Патриарх Гермоген Авраамия не очень жаловал. Человек он был прямой, неувёртливый, и в силу своего характера не доверял ловким и оборотистым людям. Авраамий о том знал, однако ради дела был готов на нелицеприятную встречу. На самом же деле Гермоген не выразил обычного недовольства, только однажды не сдержал попрёка: не грех бы сначала меня повестить, прежде чем идти к царю с разговором о Троицкой обители.
— Так ведь грамота была ему послана, — попытался оправдаться Авраамий, хотя понимал, что патриарх прав: мимо своего начальства прыгать наверх не полагается. Хорошо ещё, что он не знал о предпринятой попытке переговоров с Самозванцем, тогда бы настоящих неприятностей не обобраться.
— Виноват, — осёкся он, — прости, владыка.
Гермоген наклонил голову. Желание келаря помочь троицким братьям он безоговорочно поддержал и посоветовал послать вестников прежде всего в северные земли, жители которых, хотя и отложились от законного царя, но менее других закоснели в своём грехе.
— Я дам для них особую грамоту, — пообещал Гермоген, — и буду молиться, чтобы Господь отвратил их от лукавства, направив на путь истины. А ты разошли людей но городам, пусть сказывают всем о подвиге троицких братьев, которые без страха встали на супостата и просияли во мраке.
Через малое время после того, как Авраамий возвратился к себе, пришла патриаршая грамота. В ней говорилось:
«Бывшим братьям нашим, а теперь не знаем, как и называть вас, потому что измена ваша законному государю в наш ум не вмещается. Слово наше пишем не ко всем, лишь к тем, кто изменили не своей волей, но силою и в тайных мыслях о слабости своей сокрушаются. О них я молю Бога, плачу и с рыданием вопию: помилуйте, помилуйте свои души и души своих родителей, восстаньте, вразумитесь и отстаньте от лукавых прельстителей. Возьмите себе в пример крепость и мужество тех, кто защищает дом Живоначальной Троицы, предстательствуя перед Царём Небесным за себя и за вас. Неодолимые в напастях, они изнемогают силою, но не иссякают надеждою. Так помогите им во искупление греха своего!»

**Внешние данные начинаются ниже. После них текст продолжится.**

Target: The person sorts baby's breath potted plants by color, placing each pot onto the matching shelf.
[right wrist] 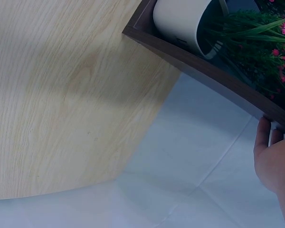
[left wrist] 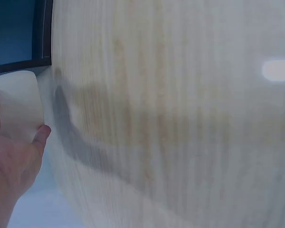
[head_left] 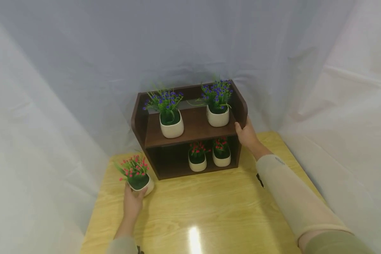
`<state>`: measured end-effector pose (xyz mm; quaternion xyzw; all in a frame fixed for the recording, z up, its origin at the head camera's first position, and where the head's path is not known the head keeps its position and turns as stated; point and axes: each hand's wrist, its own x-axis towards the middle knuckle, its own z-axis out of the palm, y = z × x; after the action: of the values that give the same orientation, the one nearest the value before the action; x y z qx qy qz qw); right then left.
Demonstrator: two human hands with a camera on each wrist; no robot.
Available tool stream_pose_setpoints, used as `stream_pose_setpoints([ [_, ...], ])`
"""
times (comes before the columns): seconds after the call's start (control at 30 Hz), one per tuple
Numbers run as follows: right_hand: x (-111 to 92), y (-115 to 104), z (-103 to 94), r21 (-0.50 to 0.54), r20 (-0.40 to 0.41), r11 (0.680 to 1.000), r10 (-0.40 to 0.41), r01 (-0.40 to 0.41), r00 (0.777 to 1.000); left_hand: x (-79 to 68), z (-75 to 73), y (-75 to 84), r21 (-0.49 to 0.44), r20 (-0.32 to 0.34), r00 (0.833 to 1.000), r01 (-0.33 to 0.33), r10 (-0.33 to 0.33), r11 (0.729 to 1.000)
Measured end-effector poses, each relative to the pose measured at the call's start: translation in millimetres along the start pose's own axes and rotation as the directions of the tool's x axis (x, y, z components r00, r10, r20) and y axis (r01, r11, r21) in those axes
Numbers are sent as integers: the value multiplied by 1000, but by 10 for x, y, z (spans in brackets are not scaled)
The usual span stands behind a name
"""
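My left hand (head_left: pixel 133 204) grips a white pot of pink artificial flowers (head_left: pixel 149 186), left of the dark brown two-tier shelf (head_left: pixel 192 121). In the left wrist view the thumb and fingers lie around the white pot wall (left wrist: pixel 20 102); its flowers are out of sight there. On the other side, my right hand (head_left: pixel 248 137) holds the shelf's right side panel, thumb toward the front edge. The right wrist view shows fingers (right wrist: pixel 262 135) against that panel's outer face; part of this hand is cut off.
Two pots with purple flowers (head_left: pixel 172 128) (head_left: pixel 218 119) stand on the upper tier. Two red-flowered pots (head_left: pixel 198 165) (head_left: pixel 222 161) sit at the lower tier's right. Below is a light wooden table (head_left: pixel 190 204). White curtains (head_left: pixel 184 38) hang behind and at both sides.
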<state>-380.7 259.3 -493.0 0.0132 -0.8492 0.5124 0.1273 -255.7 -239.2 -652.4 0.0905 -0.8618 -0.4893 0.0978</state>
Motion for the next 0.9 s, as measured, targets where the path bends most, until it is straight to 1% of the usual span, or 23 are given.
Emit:
stream_pose_setpoints([
  [0.23,-13,12,-3,7,6,1000,4,-4,1000,-223,30,3,-21,19,999,41,-40,999],
  [0.3,-2,20,-2,3,5,1000,2,-2,1000,-281,42,10,-35,28,999,41,-41,999],
  [0.4,10,29,4,5,-1,1000,-1,1,1000,-374,64,28,-43,46,998,40,-38,998],
  [0.6,11,33,9,18,-9,1000,-9,9,1000,-555,135,102,-28,99,993,63,-60,998],
  [0.7,5,30,8,13,-14,1000,-11,12,1000,-632,178,155,-42,124,991,49,-44,998],
  [0.9,9,1,-1,8,-2,1000,-12,12,1000,-736,260,264,-65,114,993,15,-7,998],
])
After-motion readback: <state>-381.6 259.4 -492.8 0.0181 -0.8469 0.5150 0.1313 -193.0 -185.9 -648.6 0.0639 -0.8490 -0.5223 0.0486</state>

Авраамий прослезился и поцеловал грамоту. Собрал всех подворцев на совет и сказал так.
— Два месяца сияет наша обитель ярким огнём правды в мерзости запустения. Владыка считает то высоким примером и просит послать наших людей в северные города со словами правды, пусть расскажут о радении наших братьев и подвигают малостойких на честные деяния. Он благословит всех и даст свои грамоты. Дело опасное, нужно пройти через сонмище врагов, преодолеть поругания и лживые наветы. Кто готов на сей подвиг?
Охотников нашлось немало, отобрали нескольких самых крепких: Никодима отрядили в Углич, Елизария в Ярославль, Гавриила во Владимир. Отправили также охотников в Кострому, Ростов, Переславль; Ананий напросился на самое опасное направление, дмитровское, где безраздельно властвовали воры. С ним вызвался ехать и Антип, очень уж они привыкли друг к другу. Дуняшу же оставили на подворье, посчитав, что здесь ей выйдет безопаснее всего.